We're currently investigating this and here is where size matters but
not necessarily in obvious ways. One or multiple coordinated users could
trash an ITRs cache quite fast. Of course, user rate limiting and
control plane rate limiting will help but, as you mentioned lower, they
would also limit the ability of the ITR to learn new, legitimate
destinations. So we think that an elaborate eviction policy should help
here a lot.
Florin
The other consideration is that even if the box does not hit a memory limit,
an attack of the kind you describe will increase the load on the control
plane (for loading all the extra mappings) above and beyond its normal load.
this may be worth mentioning, and exploring (if it's not already discussed
- again, sorry, haven't read the ID yet).

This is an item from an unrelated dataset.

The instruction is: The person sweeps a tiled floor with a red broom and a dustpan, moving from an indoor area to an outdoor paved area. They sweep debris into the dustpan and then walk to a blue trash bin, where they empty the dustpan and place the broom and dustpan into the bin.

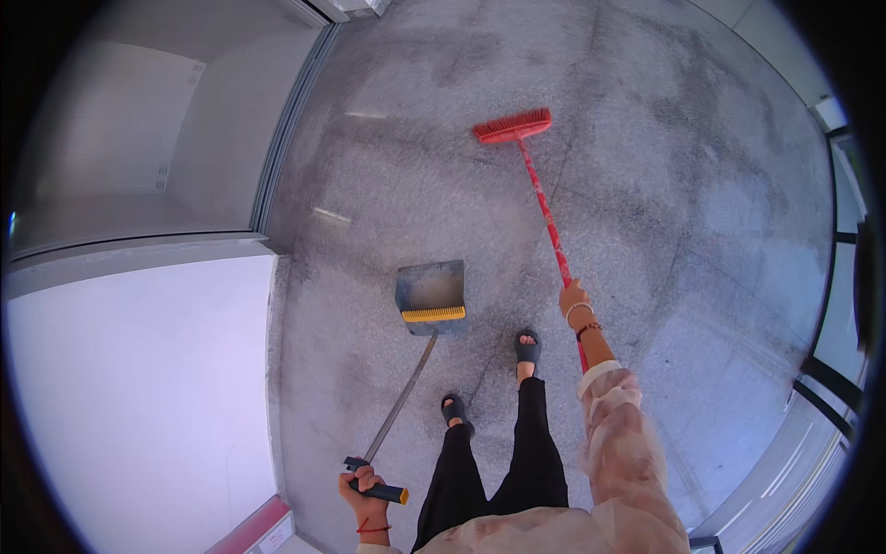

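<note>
My right hand (pixel 576 305) grips the red handle of a push-style broom (pixel 512 129), its arm stretched forward. The broom's red bristle head lies on the floor well ahead of my feet, bristles pointing away from me. My left hand (pixel 364 485) is closed around the black grip of a long-handled dustpan (pixel 430 285). A metal pole runs from that grip down to the dark grey pan, which rests on the floor ahead of my left foot. A yellow comb strip (pixel 434 314) crosses the pan near the pole. Some pale dust seems to lie inside the pan.
Around me spreads a grey speckled stone floor (pixel 623 208) with dark stains. At left are a white wall (pixel 145 388) and a sliding-door track (pixel 294 131). A red-topped box-like object (pixel 252 523) stands at lower left. Dark-framed glass panels (pixel 834 305) line the right side.
</note>
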Tool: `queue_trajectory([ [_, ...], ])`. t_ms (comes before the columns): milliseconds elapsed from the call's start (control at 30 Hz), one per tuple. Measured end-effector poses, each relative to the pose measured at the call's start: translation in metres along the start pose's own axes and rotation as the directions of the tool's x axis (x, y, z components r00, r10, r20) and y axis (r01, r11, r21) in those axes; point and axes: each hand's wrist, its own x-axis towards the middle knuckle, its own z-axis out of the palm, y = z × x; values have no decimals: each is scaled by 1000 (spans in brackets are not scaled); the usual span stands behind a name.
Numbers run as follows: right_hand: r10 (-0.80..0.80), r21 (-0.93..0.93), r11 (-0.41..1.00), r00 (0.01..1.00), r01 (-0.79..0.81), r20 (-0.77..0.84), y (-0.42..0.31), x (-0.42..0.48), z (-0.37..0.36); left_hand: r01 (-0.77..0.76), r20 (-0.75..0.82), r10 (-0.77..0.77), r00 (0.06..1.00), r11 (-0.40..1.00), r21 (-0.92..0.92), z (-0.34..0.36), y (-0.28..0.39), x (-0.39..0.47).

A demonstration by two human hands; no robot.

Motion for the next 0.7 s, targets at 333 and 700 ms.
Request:
queue_trajectory([
  [333,111,-42,994,957,-103,269,205,-320,10,101,63,-107,992,990,101,46,-15,50],
  [700,71,183,982,987,-44,-144,101,-57,-83,108,47,-125,991,958,266,103,-20,92],
])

I seem to recall that there are already rate limits on the control traffic
from any given ITR? If so, one would expect that the primary 'victim' of such
rate limiting would be the 'bad guy' (unless an attack of this sort happens
as a box is starting), since most of the 'new' requests will be those of the
attacker, so it will mostly be their mapping requests which are dropped.
Yes, this may interfere with the operation of the ITR for real users who are
going 'new' places - if that turns out _in practice_ to be a problem, perhaps
there is some way to isolate such traffic? If we assume that only one (or a
small number) of hosts inside the LISP region (served by that ITR) are the
source of bogus traffic (intended to overflow/dilute the cache), then if an
ITR keeps a 'request count' per source host (yes, more state, and more work
to maintain it, but...), it could rate-limit requests per source.
Since this does not require any _protocol_ changes, we can probably put off
implementing such measures until it proves to be an actual problem in service
- but its probably worth mentioning all this in the I-D.